Identify all lines of the data containing the string "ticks" and copy them.
● ● ● ● ●
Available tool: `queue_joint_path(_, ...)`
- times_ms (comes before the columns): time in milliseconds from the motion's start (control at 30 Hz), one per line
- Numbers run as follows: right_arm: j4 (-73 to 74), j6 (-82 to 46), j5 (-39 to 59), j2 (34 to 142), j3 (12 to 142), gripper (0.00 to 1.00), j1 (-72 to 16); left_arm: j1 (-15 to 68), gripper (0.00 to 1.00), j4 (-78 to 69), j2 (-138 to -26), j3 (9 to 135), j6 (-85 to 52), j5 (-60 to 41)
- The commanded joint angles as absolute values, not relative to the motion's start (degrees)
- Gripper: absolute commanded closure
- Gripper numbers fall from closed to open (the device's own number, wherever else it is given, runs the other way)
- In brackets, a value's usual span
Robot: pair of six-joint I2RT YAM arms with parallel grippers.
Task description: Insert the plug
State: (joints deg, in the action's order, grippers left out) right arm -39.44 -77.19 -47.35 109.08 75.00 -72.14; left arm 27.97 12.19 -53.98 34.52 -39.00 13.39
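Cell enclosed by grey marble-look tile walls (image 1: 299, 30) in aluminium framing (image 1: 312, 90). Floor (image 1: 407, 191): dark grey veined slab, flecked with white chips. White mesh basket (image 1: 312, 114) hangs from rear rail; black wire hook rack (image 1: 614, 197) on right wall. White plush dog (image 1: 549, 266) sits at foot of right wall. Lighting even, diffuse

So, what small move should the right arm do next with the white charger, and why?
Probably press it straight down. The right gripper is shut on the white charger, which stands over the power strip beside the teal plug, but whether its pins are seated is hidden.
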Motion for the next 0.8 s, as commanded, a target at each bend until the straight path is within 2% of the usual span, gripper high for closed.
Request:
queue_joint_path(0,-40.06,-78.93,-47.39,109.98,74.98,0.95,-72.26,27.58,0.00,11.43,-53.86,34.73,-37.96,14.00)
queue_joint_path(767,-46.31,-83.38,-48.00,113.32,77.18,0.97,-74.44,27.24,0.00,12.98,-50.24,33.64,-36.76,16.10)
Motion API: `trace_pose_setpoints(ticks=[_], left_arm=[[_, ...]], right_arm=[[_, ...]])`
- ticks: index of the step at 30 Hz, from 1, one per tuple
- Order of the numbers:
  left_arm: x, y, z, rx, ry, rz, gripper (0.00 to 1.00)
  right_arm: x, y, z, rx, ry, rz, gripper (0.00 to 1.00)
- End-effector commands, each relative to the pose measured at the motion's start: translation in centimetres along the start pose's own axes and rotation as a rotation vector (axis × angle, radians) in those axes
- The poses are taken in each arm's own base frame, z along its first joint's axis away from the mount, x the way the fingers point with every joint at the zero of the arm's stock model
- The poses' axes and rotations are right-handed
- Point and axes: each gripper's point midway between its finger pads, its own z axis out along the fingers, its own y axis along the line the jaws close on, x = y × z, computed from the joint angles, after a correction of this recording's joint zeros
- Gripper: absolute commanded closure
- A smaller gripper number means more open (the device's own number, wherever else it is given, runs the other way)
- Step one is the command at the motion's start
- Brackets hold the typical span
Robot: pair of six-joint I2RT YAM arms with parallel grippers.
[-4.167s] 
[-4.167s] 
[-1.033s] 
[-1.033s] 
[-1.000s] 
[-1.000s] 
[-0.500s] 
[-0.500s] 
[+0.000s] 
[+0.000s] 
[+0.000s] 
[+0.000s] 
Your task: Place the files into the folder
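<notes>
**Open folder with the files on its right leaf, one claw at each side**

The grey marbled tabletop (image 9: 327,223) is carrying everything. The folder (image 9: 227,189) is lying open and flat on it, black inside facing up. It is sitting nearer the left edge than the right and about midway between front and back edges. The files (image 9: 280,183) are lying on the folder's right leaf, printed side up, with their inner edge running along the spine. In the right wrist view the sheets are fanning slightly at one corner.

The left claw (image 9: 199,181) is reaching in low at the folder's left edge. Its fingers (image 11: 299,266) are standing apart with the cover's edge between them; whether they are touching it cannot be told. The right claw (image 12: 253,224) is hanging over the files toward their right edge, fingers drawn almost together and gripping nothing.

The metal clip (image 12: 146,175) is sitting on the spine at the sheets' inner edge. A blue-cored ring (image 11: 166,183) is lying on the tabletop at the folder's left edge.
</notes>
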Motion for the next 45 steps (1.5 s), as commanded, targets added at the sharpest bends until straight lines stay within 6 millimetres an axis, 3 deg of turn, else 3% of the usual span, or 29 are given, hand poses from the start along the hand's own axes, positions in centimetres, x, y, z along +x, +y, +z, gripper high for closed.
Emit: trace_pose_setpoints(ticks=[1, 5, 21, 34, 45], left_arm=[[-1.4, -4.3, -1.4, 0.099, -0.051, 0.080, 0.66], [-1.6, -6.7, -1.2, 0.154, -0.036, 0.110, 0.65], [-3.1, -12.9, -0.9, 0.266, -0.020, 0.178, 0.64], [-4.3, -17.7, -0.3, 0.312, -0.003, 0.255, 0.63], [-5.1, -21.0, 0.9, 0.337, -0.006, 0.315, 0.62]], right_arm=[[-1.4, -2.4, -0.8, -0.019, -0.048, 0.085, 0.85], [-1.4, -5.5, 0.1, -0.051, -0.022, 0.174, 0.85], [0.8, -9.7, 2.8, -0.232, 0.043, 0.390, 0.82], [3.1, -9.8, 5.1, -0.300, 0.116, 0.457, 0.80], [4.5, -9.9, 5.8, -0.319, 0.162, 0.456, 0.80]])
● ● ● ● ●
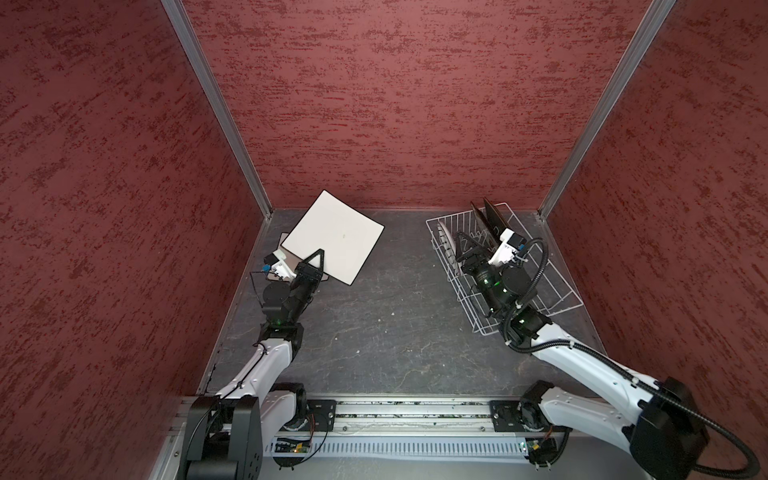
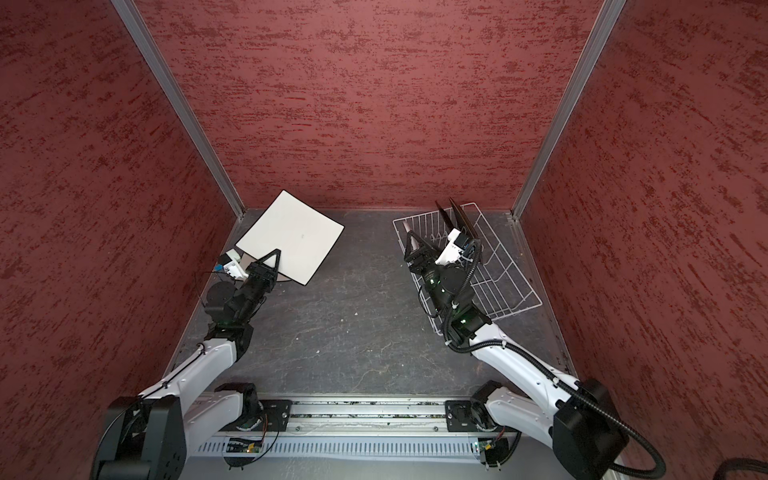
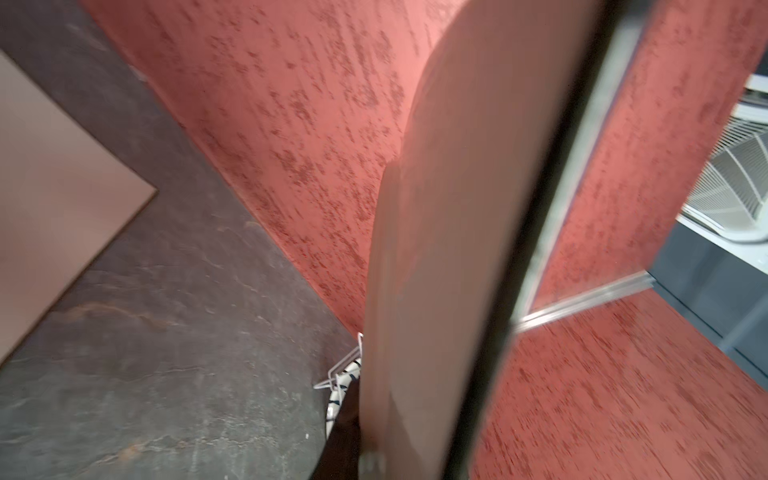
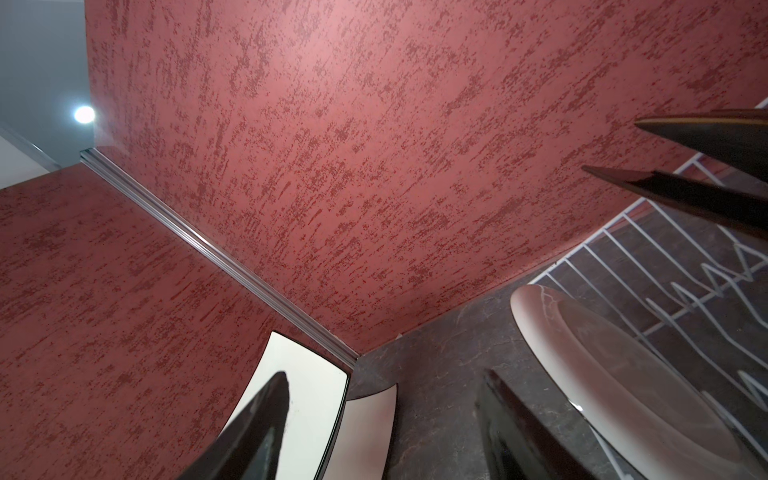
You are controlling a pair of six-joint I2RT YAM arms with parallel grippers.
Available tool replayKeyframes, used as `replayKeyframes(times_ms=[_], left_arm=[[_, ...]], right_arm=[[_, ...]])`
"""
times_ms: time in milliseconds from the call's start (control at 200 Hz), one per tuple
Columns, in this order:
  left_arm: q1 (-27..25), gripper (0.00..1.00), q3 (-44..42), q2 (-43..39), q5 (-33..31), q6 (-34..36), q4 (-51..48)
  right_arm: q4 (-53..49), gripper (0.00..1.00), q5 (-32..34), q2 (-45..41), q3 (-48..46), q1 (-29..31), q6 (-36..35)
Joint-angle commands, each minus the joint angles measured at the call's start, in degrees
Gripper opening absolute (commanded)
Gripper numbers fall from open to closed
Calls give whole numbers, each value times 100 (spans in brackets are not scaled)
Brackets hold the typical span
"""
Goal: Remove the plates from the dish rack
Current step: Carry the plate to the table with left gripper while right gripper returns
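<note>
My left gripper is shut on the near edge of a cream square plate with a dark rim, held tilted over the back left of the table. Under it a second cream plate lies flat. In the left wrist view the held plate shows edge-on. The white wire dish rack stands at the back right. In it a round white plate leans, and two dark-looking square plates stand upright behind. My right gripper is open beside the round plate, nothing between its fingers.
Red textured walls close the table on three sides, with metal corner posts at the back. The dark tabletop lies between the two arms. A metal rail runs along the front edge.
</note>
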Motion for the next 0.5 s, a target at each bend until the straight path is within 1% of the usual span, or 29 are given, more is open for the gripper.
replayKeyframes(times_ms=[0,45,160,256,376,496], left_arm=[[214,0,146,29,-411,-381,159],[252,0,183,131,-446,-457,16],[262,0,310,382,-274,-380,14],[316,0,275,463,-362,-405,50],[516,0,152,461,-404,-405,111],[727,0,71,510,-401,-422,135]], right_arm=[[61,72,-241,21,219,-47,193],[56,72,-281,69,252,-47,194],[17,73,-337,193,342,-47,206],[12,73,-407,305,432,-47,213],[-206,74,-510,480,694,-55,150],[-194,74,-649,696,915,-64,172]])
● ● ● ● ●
• [PROBLEM SOLUTION]:
Motion API: `trace_pose_setpoints(ticks=[_], left_arm=[[_, ...]], right_arm=[[_, ...]])`
- ticks: index of the step at 30 Hz, from 1, one per tuple
Emit: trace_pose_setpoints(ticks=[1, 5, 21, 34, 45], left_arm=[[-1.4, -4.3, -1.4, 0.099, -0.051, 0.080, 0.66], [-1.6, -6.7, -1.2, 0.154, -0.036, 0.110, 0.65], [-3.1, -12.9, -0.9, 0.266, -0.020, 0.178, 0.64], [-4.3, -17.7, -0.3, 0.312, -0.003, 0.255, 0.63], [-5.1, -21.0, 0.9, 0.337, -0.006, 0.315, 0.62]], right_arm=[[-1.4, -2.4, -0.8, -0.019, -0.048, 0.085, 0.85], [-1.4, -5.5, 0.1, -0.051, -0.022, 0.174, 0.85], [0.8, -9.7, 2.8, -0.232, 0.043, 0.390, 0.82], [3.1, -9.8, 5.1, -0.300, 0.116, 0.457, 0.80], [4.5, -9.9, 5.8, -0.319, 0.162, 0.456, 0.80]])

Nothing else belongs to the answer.